Work to be completed: Only one stretch of the data below is wanted: the lines starting at the one with "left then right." and ending at the one with "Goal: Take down", both included, given again exactly.

Information shown: Begin

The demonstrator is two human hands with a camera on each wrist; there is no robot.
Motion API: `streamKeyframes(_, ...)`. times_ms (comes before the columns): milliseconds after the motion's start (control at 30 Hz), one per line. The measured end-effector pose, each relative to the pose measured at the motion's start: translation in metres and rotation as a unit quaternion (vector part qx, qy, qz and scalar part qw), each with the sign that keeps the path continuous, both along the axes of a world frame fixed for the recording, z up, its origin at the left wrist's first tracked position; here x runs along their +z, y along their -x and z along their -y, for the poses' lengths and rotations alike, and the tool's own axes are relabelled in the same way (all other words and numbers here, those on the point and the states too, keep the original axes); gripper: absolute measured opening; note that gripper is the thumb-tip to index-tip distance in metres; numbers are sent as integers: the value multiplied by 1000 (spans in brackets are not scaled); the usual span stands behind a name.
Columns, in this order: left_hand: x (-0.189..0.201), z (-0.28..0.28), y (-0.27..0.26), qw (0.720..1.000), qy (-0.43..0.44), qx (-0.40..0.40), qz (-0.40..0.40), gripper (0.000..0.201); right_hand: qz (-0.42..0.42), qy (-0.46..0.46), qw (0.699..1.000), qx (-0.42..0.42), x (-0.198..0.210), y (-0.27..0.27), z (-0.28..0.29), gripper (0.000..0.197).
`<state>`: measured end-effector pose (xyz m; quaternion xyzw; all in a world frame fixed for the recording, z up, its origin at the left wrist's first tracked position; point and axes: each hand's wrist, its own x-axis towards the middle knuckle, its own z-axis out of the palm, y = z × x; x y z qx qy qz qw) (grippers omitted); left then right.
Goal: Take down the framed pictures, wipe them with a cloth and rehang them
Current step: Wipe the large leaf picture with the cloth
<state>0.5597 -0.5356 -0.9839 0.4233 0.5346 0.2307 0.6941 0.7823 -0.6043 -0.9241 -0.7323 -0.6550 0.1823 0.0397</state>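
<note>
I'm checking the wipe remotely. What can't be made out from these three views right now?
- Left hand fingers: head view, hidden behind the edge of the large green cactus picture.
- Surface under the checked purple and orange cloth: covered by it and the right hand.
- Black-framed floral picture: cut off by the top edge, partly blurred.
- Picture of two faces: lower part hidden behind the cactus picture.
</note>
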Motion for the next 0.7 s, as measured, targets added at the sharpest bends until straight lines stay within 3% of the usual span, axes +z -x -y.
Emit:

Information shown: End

Response to the exercise:
`<state>`: measured end-effector pose (xyz m; quaternion xyzw; all in a world frame fixed for the recording, z up, its origin at the left wrist's first tracked position; point and axes: each hand's wrist, its own x-axis towards the middle knuckle, its own z-axis out of the palm, y = z × x; x y z qx qy qz qw) (grippers omitted); left then right.
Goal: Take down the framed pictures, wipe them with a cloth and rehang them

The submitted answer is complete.